Selain dituduh memelihara gundik dan terlibat di dalam skandal seksual, 
Montigny juga dituduh terlibat di dalam peristiwa peracunan seorang pejabat 
pribumi. Ia pun menyangkal tuduhan itu sembari menuduh balik ada konspirasi 
yang dirancang oleh Bupati Serang untuk meracun dirinya. Belakangan hari 
terbukti bahwa racun yang disebut-sebut oleh Montigny digunakan untuk 
meracuninya ternyata hanyalah obat penyubur jenggot belaka.  
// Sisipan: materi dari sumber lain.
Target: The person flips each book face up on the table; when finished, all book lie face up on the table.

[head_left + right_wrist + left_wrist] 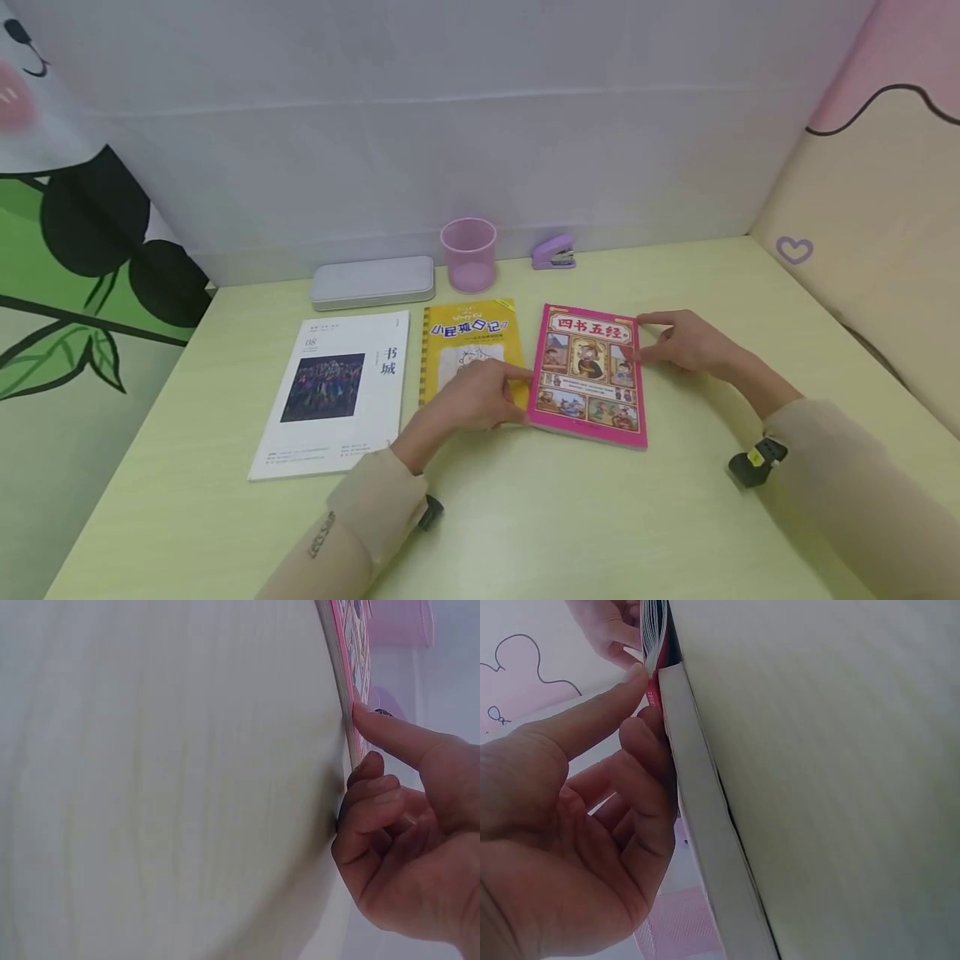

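A pink illustrated book (588,400) lies flat on the table, cover up, between the two hands. My left hand (480,400) touches its left edge with thumb and forefinger, over the lower right part of a yellow spiral-edged book (480,321), which it partly hides. Against the right edge of the pink book, near its top corner, rests my right hand (686,343). In the right wrist view the extended thumb (397,739) presses the book's edge, with the other fingers bent below. The left wrist view has the left thumb (604,716) stretched to the pink book's edge.
On the left lies a white magazine (382,400) with a dark picture. Along the back stand a grey-white flat case (372,282), a pink mesh cup (470,258) and a purple stapler (553,252). A pale cloth wall (465,150) rises behind the table.
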Tool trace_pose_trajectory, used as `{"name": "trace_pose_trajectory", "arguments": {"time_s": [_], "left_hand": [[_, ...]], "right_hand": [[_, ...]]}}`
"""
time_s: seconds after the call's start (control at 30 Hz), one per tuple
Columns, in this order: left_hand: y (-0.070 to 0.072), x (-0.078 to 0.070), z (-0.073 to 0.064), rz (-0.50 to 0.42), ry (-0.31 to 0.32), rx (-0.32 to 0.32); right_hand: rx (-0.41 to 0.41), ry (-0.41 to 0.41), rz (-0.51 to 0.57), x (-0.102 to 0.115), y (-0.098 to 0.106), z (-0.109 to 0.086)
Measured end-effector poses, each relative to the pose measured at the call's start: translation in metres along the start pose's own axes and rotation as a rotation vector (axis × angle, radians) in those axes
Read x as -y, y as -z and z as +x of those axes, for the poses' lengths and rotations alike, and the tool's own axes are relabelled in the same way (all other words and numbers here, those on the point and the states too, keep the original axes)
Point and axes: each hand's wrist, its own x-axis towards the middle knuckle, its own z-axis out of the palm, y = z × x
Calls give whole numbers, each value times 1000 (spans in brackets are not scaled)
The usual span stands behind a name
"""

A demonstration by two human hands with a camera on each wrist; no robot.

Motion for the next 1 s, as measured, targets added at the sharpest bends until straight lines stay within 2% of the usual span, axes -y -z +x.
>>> {"name": "trace_pose_trajectory", "arguments": {"time_s": [0.3,0.67,1.0], "left_hand": [[-8,-2,10,60,12,3],[-10,-9,12,103,52,11],[-12,-13,16,155,58,3]], "right_hand": [[14,22,2,-4,3,6],[9,36,43,-6,6,11],[-26,67,60,-8,4,13]]}}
Wakil Direktur BB di dalam laporannya kepada Gubernur Jenderal Hindia Belanda 
tertanggap 22 April 1908 menyarakan agar Montigny dipecat secara terhormat. 
Semua pejabat mulai dari Residen Banten Overduyn hingga pejabat pribumi 
setingkat Patih dan Jaksa menganjurkan agar Montigny segera dipecat dengan 
tidak hormat dari jabatannya sebagai asisten residen Lebak. Kesemua laporan 
itu, selain menyebutkan kesalahan lain, terutama sekali menjadikan prilaku 
seksual Montigny yang keterlaluan sebagai alasan untuk memecatnya tanpa hormat. 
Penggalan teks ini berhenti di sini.